Arts & Culture
Building bridges through digital humanities: UC Santa Cruz project reframes Sikh studies for the 21st Century
The research initiative Sikhs in the 21st Century: Remembering the Past, Engaging the Future aims to reshape how a religious tradition is studied, taught, and understood.

The research initiative Sikhs in the 21st Century: Remembering the Past, Engaging the Future is not just documenting a religious tradition—it aims to reshape how it’s studied, taught, and understood.
Led by Distinguished Professor of Economics Nirvikar Singh and housed at The Humanities Institute (THI), the project is helping to reimagine Sikh and Punjabi Studies for a global, digital age through a growing collection of visually rich, academically rigorous videos on Sikh history and culture.
“Much of the existing material either glosses over complexities or makes assumptions that are not rigorously founded,” said Singh, Co-Director of the Center for Analytical Finance, where he was the founding Director.
Singh previously held the Sarbjit Singh Aurora Chair of Sikh and Punjabi Studies (2010–2020) and directed UC Santa Cruz’s South Asian Studies Initiative.
“This project asks: What if we take a step back, and not take anything for granted, even if it is conventional scholarly wisdom?” Singh said.
That kind of deep questioning is core to THI’s mission to advance inclusive, interdisciplinary, and public-facing humanities research, said Professor of Linguistics and THI Faculty Director Pranav Anand.
The project is also deeply personal for Singh, a scholar raised in the Sikh tradition and long attuned to how it has often been misunderstood, even in academia.
With themes ranging from the evolution of Sikh institutions to the interplay of diasporic identity and language, the videos aim to correct misreadings that frame the Sikh tradition as either amorphous for much of its history, or as being shaped mostly by colonial-era pressures.
Singh and his project collaborators push back against such narratives, which he says stem from outdated or under-evidenced scholarly efforts.
Yet the project is about more than correcting the record. It’s also about expanding access—to ideas, to archives, and to scholarship itself.
“Videos don’t always fit neatly into traditional academic incentives, so younger or marginalized scholars can be reluctant to engage,” Singh explained. “But these scholars bring crucial insights, and we wanted to give them a voice. In doing this, we have also been fortunate to work with The Teaching and Learning Center at UC Santa Cruz, which has deep expertise in producing materials for online education.”
That commitment is especially notable in a field that, like many within the humanities, has often privileged Western institutions and gatekeepers.

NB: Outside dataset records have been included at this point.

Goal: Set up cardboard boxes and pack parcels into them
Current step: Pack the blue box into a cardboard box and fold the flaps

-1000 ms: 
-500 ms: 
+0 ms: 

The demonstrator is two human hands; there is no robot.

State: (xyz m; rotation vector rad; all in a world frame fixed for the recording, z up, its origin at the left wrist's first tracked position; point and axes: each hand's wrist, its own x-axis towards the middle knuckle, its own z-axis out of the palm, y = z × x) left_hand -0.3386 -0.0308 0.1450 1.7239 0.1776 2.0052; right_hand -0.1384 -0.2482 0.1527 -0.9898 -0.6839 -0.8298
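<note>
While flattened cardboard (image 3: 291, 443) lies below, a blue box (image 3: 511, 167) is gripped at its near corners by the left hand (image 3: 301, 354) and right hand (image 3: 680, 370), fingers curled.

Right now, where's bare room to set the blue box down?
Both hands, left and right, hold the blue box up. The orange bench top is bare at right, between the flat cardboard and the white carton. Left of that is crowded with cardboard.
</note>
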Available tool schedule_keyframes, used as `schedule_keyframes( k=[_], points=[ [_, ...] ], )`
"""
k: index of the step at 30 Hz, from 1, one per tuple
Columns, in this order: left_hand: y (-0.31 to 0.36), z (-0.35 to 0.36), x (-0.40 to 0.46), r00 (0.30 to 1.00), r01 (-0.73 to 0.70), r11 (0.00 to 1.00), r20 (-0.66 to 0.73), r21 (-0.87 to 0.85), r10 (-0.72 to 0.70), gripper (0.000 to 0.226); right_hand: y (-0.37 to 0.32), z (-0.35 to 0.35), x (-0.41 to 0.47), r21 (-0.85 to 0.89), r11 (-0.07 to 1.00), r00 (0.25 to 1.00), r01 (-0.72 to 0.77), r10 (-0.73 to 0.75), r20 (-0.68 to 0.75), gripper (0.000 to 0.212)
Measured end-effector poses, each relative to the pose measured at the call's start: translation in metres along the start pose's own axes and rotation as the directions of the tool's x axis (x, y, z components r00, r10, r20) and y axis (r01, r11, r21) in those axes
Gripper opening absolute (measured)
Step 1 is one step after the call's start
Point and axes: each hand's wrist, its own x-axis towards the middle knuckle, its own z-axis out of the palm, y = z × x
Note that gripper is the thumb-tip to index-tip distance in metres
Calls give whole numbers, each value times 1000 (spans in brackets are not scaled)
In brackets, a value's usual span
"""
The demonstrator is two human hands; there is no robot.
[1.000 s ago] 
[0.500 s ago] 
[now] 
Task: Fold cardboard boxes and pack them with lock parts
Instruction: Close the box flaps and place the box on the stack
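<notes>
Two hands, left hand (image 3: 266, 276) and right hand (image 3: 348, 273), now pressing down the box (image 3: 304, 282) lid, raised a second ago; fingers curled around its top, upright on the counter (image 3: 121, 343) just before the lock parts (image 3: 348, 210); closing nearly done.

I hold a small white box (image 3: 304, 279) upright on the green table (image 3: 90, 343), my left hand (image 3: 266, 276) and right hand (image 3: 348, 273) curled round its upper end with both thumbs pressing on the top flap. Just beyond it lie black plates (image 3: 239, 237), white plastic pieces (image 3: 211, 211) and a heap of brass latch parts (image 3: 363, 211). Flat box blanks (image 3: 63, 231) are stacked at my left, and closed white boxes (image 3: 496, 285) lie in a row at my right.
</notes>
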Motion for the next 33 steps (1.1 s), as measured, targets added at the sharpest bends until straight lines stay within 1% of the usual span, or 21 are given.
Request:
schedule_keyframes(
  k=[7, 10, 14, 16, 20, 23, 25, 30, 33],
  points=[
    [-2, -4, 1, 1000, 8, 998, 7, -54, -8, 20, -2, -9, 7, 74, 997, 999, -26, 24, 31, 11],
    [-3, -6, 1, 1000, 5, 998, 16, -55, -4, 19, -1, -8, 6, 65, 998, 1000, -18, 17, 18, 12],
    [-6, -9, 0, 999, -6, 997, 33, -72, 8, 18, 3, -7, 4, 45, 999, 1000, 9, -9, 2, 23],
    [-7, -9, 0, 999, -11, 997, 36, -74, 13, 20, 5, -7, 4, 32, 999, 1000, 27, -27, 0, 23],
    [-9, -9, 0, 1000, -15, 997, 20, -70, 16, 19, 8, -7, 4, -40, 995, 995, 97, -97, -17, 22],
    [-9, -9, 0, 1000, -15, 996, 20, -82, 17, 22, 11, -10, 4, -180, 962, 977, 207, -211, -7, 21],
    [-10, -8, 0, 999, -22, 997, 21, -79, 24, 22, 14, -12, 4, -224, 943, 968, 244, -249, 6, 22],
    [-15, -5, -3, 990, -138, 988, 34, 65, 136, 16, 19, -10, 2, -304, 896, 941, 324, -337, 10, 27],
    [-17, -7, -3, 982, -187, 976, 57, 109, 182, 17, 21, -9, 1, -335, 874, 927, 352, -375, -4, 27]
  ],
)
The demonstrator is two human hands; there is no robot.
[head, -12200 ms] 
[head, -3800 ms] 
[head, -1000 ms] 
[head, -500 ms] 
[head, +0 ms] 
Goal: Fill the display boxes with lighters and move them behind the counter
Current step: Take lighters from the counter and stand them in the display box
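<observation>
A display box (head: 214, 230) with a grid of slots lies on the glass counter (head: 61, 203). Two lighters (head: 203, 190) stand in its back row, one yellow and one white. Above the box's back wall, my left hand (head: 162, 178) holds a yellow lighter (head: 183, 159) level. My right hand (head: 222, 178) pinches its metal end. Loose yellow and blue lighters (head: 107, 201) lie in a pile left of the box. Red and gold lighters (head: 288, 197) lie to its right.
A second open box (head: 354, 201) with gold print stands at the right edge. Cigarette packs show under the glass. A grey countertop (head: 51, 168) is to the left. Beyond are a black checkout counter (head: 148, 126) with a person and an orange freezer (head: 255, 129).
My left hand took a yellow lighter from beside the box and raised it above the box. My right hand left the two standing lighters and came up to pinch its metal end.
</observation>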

In response, Sikhs in the 21st Century actively seeks to involve scholars from Punjab – the birthplace of the Sikh tradition – and those working in the US, but outside elite networks.
The project also foregrounds a careful curation of images and sources, laying the groundwork for a future archive that can serve as a foundation for further research.

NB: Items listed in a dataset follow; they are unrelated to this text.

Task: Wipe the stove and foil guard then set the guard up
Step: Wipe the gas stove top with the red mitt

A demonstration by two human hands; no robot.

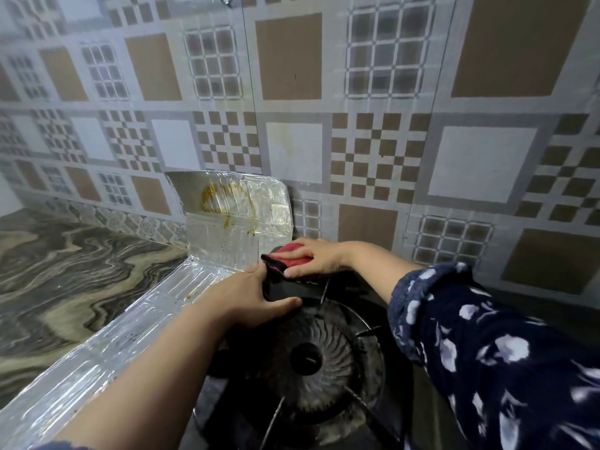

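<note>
A black gas stove (367,414) with a round burner (308,355) and pan supports fills the lower middle. A shiny foil guard (227,235) runs along the stove's left side and stands up at the back left corner, marked with yellow-brown grease stains. My right hand (315,256) presses a red and black cloth (285,259) flat on the stove's back left corner, beside the guard. My left hand (246,297) rests on the stove's left rim, thumb over the pan support ring, fingers touching the cloth's edge.
A patterned tile wall (357,125) rises right behind the stove. A marbled stone countertop (65,271) spreads to the left of the foil guard. My right arm wears a dark blue floral sleeve (503,352).
</note>
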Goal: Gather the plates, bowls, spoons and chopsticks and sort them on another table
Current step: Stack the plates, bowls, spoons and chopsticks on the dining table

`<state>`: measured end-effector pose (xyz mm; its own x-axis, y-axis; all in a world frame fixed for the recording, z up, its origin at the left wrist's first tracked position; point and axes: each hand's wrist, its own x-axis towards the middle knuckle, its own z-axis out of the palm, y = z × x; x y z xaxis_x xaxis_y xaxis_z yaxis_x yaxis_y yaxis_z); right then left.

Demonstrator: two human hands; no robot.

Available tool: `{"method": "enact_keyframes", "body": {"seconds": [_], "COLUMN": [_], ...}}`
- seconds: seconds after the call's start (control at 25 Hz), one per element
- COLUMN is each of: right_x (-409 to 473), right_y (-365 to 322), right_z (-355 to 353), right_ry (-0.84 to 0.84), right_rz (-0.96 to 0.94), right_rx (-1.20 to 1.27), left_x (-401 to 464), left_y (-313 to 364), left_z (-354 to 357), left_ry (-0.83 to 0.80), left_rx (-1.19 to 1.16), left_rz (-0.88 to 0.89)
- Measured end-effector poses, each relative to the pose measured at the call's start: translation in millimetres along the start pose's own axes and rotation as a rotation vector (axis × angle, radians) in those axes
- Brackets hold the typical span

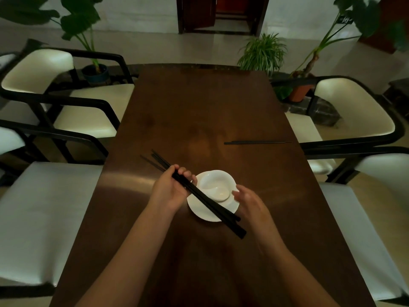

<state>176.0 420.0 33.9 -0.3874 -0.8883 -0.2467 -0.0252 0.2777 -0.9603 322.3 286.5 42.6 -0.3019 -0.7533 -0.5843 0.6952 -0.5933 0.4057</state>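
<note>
A white plate (204, 212) sits on the dark wooden table (199, 111), carrying a white bowl (215, 179) with a white spoon (219, 193) in it. My left hand (171, 188) is shut on a bundle of black chopsticks (212, 207) that slants across the plate's left side. My right hand (249, 201) hovers at the plate's right rim with fingers apart, holding nothing. Another pair of black chopsticks (257, 142) lies flat farther off on the table's right side.
White-cushioned chairs with black frames line both long sides, such as a chair (73, 96) on the left and a chair (354, 116) on the right. Potted plants (263, 53) stand beyond the far end, before a dark doorway (221, 14).
</note>
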Motion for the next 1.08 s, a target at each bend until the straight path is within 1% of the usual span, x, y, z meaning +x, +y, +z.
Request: {"method": "enact_keyframes", "body": {"seconds": [0.04, 0.08, 0.12, 0.16, 0.24, 0.28, 0.36, 0.4, 0.48, 0.56, 0.68, 0.72, 0.8, 0.88, 0.96, 1.04, 1.08], "right_x": [-1, -1, -4, -5, -2, 3, 7, 9, 13, 18, 28, 32, 45, 66, 98, 147, 176], "right_y": [7, 15, 20, 21, 16, 13, 8, 4, -1, -1, -3, -3, 2, 9, 18, 31, 36], "right_z": [4, 10, 15, 20, 28, 33, 38, 38, 37, 32, 19, 13, -1, -21, -53, -94, -113], "right_ry": [0.031, 0.057, 0.093, 0.124, 0.16, 0.213, 0.25, 0.24, 0.279, 0.293, 0.313, 0.306, 0.256, 0.209, 0.202, 0.225, 0.228], "right_rz": [0.215, 0.381, 0.505, 0.581, 0.627, 0.629, 0.621, 0.63, 0.612, 0.551, 0.5, 0.487, 0.45, 0.405, 0.335, 0.247, 0.199], "right_rx": [0.287, 0.55, 0.785, 0.959, 1.094, 1.116, 1.171, 1.187, 1.122, 1.039, 0.998, 0.985, 0.867, 0.665, 0.413, 0.093, -0.114], "left_x": [0, -1, -3, -5, -11, -15, -20, -20, -17, -11, 3, 9, 21, 34, 49, 66, 73], "left_y": [1, 1, 0, -1, -10, -15, -22, -24, -27, -31, -44, -48, -54, -59, -62, -68, -71], "left_z": [3, 6, 11, 14, 19, 20, 22, 22, 21, 21, 26, 30, 37, 43, 47, 48, 49], "left_ry": [0.001, 0.004, -0.005, -0.028, -0.104, -0.138, -0.184, -0.19, -0.145, -0.054, 0.053, 0.076, 0.094, 0.101, 0.109, 0.099, 0.081], "left_rx": [-0.014, -0.019, -0.002, 0.037, 0.159, 0.223, 0.303, 0.316, 0.3, 0.25, 0.093, 0.03, -0.053, -0.126, -0.205, -0.264, -0.283], "left_rz": [0.025, 0.057, 0.098, 0.143, 0.223, 0.251, 0.269, 0.265, 0.241, 0.191, 0.101, 0.072, 0.028, -0.01, -0.03, -0.021, -0.013]}}
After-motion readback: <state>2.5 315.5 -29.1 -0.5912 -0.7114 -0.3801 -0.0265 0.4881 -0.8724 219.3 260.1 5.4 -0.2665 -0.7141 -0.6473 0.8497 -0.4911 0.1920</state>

It’s a vision that reflects THI’s belief in the public value of humanities research—particularly when it amplifies voices and histories that have been sidelined. And it resonates with broader efforts to decolonize knowledge and democratize its production.
Simran Jeet Singh, a bestselling author and professor at Union Theological Seminary, recently interviewed Nirvikar Singh for his newsletter More of This, Please, noting how the project stands out for its intellectual integrity and cultural sensitivity.
Indeed, Nirvikar Singh sees the project as a kind of “middle path”—resisting both academic condescension and defensive essentialism. “We want to honor the richness of the Sikh tradition without falling into oversimplification,” he said. “At the same time, we want to meet the standards of rigorous critical scholarship.”
This balanced, bridge-building approach is visible in the project’s aesthetics as much as its content. Each video is layered with images, maps, and archival visuals, meticulously sourced, verified, and contextualized. Singh and his team hope these multimedia tools will engage younger audiences, particularly Sikh youth who may be seeking connection in the face of cultural assimilation or fragmentation of identities.
“Our hope,” he said, “is that we can help people—scholars and community members alike—see old things in new ways.”
Sikhs in the 21st Century is doing just that: innovating within digital humanities, mentoring marginalized scholars, and offering a model of engaged, respectful, and rigorous research.
In Nirvikar Singh’s words: “It’s about learning and understanding—real, nuanced, grounded understanding for everyone. That’s an important role of the humanities in education.”
This project is supported by the 5Rivers Foundation, The Humanities Institute, and the UCSC Humanities Division.